→ Prompt
Look through the data below. Pick out the lines holding the string "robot".
[Supplied material]
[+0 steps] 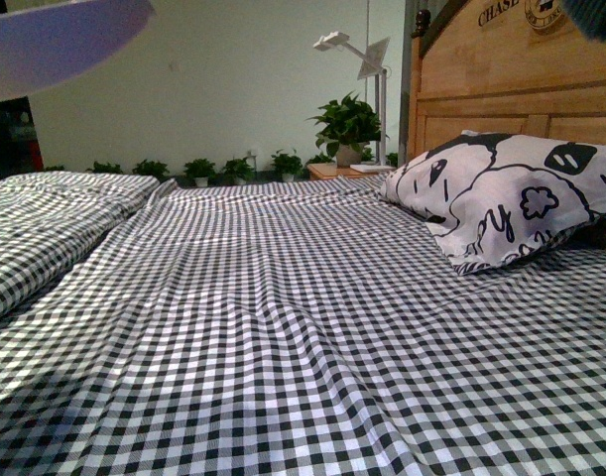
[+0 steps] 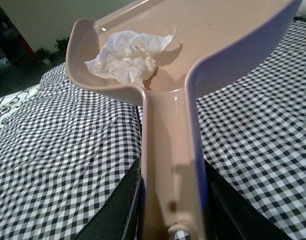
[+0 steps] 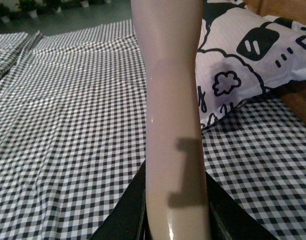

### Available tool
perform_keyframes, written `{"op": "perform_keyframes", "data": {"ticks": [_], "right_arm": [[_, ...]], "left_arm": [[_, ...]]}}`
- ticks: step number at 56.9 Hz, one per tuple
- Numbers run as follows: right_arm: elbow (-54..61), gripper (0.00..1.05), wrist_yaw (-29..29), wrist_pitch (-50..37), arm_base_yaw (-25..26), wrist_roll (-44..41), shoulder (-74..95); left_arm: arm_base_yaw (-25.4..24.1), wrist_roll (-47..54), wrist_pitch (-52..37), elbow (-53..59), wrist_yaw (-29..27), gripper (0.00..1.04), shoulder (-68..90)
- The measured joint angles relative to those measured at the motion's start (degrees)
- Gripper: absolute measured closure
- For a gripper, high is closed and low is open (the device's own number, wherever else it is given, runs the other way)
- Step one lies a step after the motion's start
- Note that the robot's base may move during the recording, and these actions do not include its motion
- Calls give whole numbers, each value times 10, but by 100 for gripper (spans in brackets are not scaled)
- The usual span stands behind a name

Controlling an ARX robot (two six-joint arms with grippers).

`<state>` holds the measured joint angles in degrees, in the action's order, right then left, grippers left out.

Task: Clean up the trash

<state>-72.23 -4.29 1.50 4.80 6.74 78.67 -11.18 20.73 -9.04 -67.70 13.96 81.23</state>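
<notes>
The trash (image 2: 128, 54), a crumpled white wad of tissue, lies inside the pale pink dustpan (image 2: 203, 35), held above the checked bedspread. My left gripper (image 2: 172, 200) is shut on the dustpan's handle. In the front view the dustpan's underside (image 1: 55, 40) shows blurred at the top left. My right gripper (image 3: 174, 210) is shut on the pale pink handle of the brush (image 3: 170, 100); its bristles are out of view. A dark blurred shape at the front view's top right corner cannot be identified.
A black-and-white checked bedspread (image 1: 283, 327) covers the bed. A cartoon-print pillow (image 1: 501, 193) leans against the wooden headboard (image 1: 501, 89) at the right. Potted plants (image 1: 347, 124) and a white lamp (image 1: 367, 59) stand behind the bed along the wall.
</notes>
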Motion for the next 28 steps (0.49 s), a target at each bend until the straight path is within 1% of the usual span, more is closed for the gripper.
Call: {"op": "perform_keyframes", "data": {"ticks": [9, 16, 28], "right_arm": [[38, 84, -17, -6, 2, 2, -56], [73, 84, -35, -10, 7, 4, -118], [117, 84, -53, -10, 8, 11, -193]], "left_arm": [[-15, -22, 30, 16, 21, 76, -55], [-25, -37, 70, 50, 59, 76, -121], [-43, -49, 101, 86, 91, 76, -188]]}}
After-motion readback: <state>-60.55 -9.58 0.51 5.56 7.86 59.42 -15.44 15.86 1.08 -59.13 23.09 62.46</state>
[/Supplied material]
→ Written solution
- Note that the robot's base may move during the recording, and these actions do not include its motion
Controlling an ARX robot (two six-joint arms with grippers).

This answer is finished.